Civil Society and Har Sinai
After the high of Parshat Yitro featuring the giving of the Torah at Har Sinai as all the mountains quaked and lightning lit up the sky, we encounter Parshat Mishpatim. At first blush, what appears is a dry, technical treatment of issues in civil law – property rights, rules of damages, employee rights, and the like. How did we go from the lofty revelation of the ten commandments to the subdued, cold legalism of this week’s parsha?
In fact, after being interrupted by the litany of laws presented in the first half of the parsha, at the end of Mishpatim the narrative of the Sinai revelation continues. Why not continue straight from Parshat Yitro into Chapter 24 of Shemot, finish the Mount Sinai narrative and proceed to its ongoing actualization through the construction of the Mishkan with God’s ongoing presence amongst the people -and save the laundry list of laws and regulations for later?
In a shiur from 1969, Rav Joseph B. Solovitchik described how in Europe, Shabbat Parshat Mishpatim was known as the annual celebration of the ‘Chevra Shas,’ the groups of Jews who would gather each week to study Talmud together in Shul. The week of Parshat Mishpatim was the perfect occasion to celebrate the study of the Torah shebe’al peh, the Oral Torah. So much rabbinic energy and wisdom has been poured into the sugyot that emerge from our parsha, making up the bulk of the opening masechtot of Seder Nezikin and the halakhic codes on Choshen Mishpat, with thousands of pages of the rabbinic tradition devoted to the minutiae of these topics.
If, in fact, God’s vision for the Jewish people is to serve as a mamlechet kohanim v’goy kadosh, ‘a kingdom of priests and a holy nation,’ a nation that is meant to inspire the world towards righteousness, then there can be no part of the Torah more central to that vision than Parshat Mishpatim.
As Rav Yehuda teaches in Bava Kama (30a), ‘one who wishes to be righteous should immerse themselves in the laws of Nezikin (damages).’ For it is precisely this set of laws- those that dictate how we build a just and ethical society – which leads us towards righteousness.
Beneath the dry rulings on the borrowers and the goring ox and the claiming of collaterals is a vision of a just society, the kind of society we are called upon to build, the kind of society that is at the forefront of God’s mandate for us as Torah Jews to develop in this world.
Looking ahead to ‘the day after,’ we who live in the State of Israel will need to face a serious reckoning regarding our ultimate mission. In the days and months leading up to October 7, our country faced an unprecedented breakdown in societal cohesion. Political and religious groups facilitated a chasm between us, nearly shattering our vision of a shared society for the whole Jewish people.

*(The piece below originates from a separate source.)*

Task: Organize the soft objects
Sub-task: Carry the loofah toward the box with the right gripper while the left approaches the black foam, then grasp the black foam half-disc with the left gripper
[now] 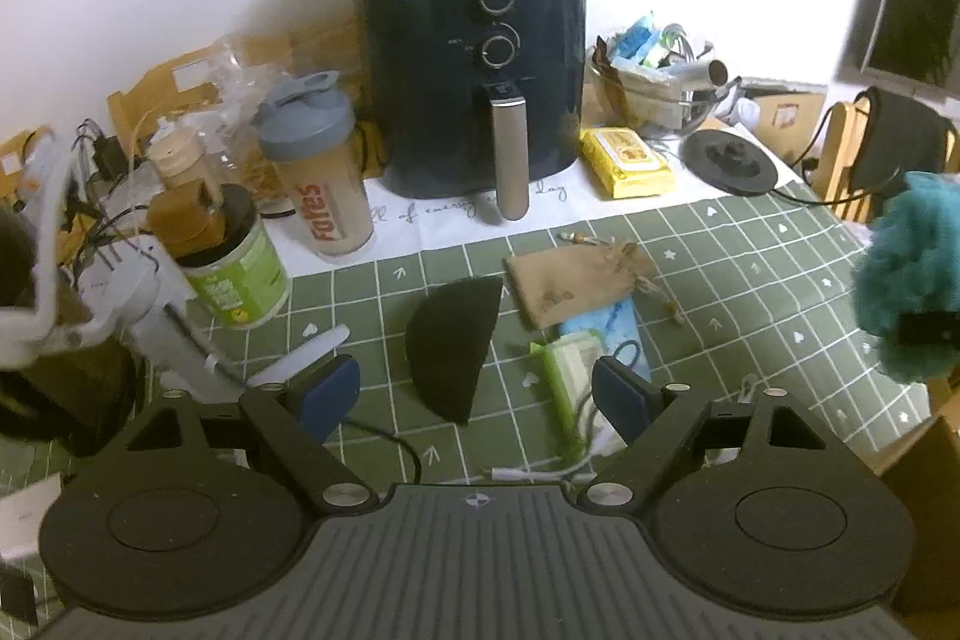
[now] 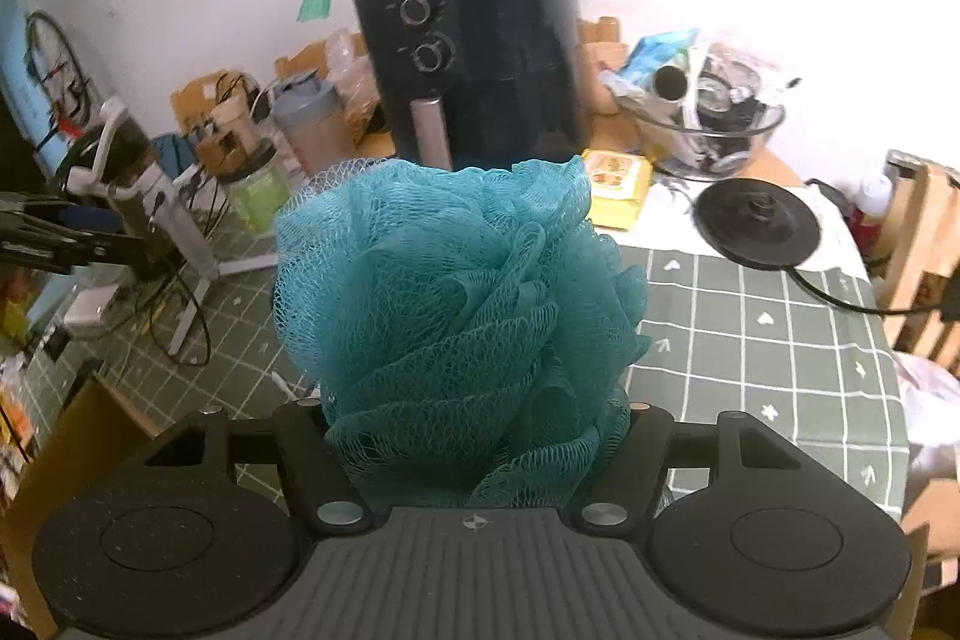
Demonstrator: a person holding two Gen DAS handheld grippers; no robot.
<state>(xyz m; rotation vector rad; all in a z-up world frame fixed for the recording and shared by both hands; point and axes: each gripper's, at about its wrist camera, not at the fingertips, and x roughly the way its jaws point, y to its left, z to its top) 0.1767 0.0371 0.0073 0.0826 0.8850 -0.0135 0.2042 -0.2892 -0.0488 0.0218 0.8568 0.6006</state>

The war and its aftermath have certainly done a great deal to reignite our common sense of identity and purpose, but this cohesion forged by crisis is already beginning to somewhat fray. When “the day after” comes, our challenge will be not to return to October 6th. We need to already now build new means for creating dialogue, respect, and partnership, to ensure that all sectors of Israel continue to build a better society together.
There is a tradition attributed to the Arizal that prior to beginning the morning prayers, one should accept upon oneself the mitzva of loving their fellow, and an even earlier tradition, appearing already in the Gemara (Bava Batra 10a), that one should give charity before beginning to pray. These rituals are intended to put our Avodat Hashem in perspective; if we are not fully invested in caring for others and building a just society, if we do not see in these pursuits our ultimate religious and spiritual ideals, then we have simply misunderstood the Torah itself. It becomes impossible to create a meaningful relationship with God if we don’t begin with respect for one another. Only through commitment to building a just society as an inherently religious value will we succeed in fulfilling the bedrock of the Torah; only then will we be a kingdom of priests and a holy nation.